The Gospel reading points to Jesus’ teaching of when the righteous sheep and accursed goats are asking the Lord when it was when they did or did not feed Him when hungry, clothe Him when naked, etc.

I challenge us in this season of Lent to look inward and ask ourselves “What do these commandment words actually mean for us to not do anymore to others in our everyday lives?” For instance, is slander a form of gossip as well as lying? Are we still in denial about practicing bad habits that we need to give up?
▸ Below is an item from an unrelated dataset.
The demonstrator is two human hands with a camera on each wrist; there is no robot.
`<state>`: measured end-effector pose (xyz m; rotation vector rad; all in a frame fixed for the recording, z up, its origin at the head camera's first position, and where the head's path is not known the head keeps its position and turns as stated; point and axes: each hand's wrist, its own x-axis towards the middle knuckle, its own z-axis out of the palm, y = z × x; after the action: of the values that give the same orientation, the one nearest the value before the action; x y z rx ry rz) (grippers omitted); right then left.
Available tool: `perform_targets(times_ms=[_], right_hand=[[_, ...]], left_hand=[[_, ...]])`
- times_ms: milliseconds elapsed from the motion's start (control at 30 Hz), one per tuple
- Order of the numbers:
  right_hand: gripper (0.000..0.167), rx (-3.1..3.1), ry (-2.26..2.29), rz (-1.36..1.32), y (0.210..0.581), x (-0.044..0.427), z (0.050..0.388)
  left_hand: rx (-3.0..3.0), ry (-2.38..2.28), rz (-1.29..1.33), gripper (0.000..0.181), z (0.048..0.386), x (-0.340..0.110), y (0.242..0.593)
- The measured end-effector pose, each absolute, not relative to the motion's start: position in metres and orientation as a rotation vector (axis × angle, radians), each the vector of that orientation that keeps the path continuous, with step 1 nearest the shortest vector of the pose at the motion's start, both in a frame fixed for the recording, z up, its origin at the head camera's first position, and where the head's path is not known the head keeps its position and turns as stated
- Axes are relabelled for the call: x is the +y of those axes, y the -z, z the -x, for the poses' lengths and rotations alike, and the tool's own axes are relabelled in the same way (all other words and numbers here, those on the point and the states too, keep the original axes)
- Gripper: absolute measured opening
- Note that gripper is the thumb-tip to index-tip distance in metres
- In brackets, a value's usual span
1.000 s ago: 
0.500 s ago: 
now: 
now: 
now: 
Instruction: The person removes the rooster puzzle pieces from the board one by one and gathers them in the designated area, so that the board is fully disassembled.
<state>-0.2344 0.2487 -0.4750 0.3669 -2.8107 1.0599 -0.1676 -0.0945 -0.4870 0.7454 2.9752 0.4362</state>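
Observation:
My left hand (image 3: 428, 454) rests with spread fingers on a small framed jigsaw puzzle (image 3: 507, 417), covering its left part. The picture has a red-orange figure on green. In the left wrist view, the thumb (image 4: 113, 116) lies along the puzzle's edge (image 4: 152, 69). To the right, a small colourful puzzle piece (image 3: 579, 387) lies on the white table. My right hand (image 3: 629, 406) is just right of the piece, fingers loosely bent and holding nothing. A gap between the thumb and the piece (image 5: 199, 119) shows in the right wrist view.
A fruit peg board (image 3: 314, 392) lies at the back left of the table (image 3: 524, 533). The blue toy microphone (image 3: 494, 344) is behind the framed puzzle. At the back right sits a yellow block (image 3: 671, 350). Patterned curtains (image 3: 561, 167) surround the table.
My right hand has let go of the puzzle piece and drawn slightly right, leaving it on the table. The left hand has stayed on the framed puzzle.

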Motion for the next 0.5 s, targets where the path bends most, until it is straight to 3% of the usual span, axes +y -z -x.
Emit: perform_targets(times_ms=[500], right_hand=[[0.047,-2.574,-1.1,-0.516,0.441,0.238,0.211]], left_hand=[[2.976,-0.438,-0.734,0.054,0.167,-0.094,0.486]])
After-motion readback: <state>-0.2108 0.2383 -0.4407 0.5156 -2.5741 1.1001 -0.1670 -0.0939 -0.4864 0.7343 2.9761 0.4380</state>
Let us commit to giving up such habits so that may live in Christ. 

Pearl Chin

Tuesday in the First Week of Lent, March 8, 2022 

Isaiah 55:6–11; Psalm 34:15–22; Matthew 6:7–15 

Thy Kingdom come… —Matthew 6:10 

The Lord can be found; He is near. Isaiah describes the rain and the snow— the storms—that come down from the heavens, raining troubles into our lives. As we are bailing out water from our basements, or sloshing through deep puddles, icy wind cutting our faces, we cannot appreciate that storms serve to water our lives, making them “bud and flourish” and ultimately yielding a harvest of seed (to sow once more) and bread (to eat and be nourished).

Psalm 34 tells us God is near enough to hear our cries. He understands our pain: “the Lord is close to the broken hearted and saves those who are crushed in spirit.” Crushed by the weight of life’s storms: suffering and injustice in the world, our personal disappointments, sadness, anger, bitterness, grief, sickness, and loneliness. Take heart; be encouraged: “The righteous person may have many troubles, but the Lord delivers him from them all.”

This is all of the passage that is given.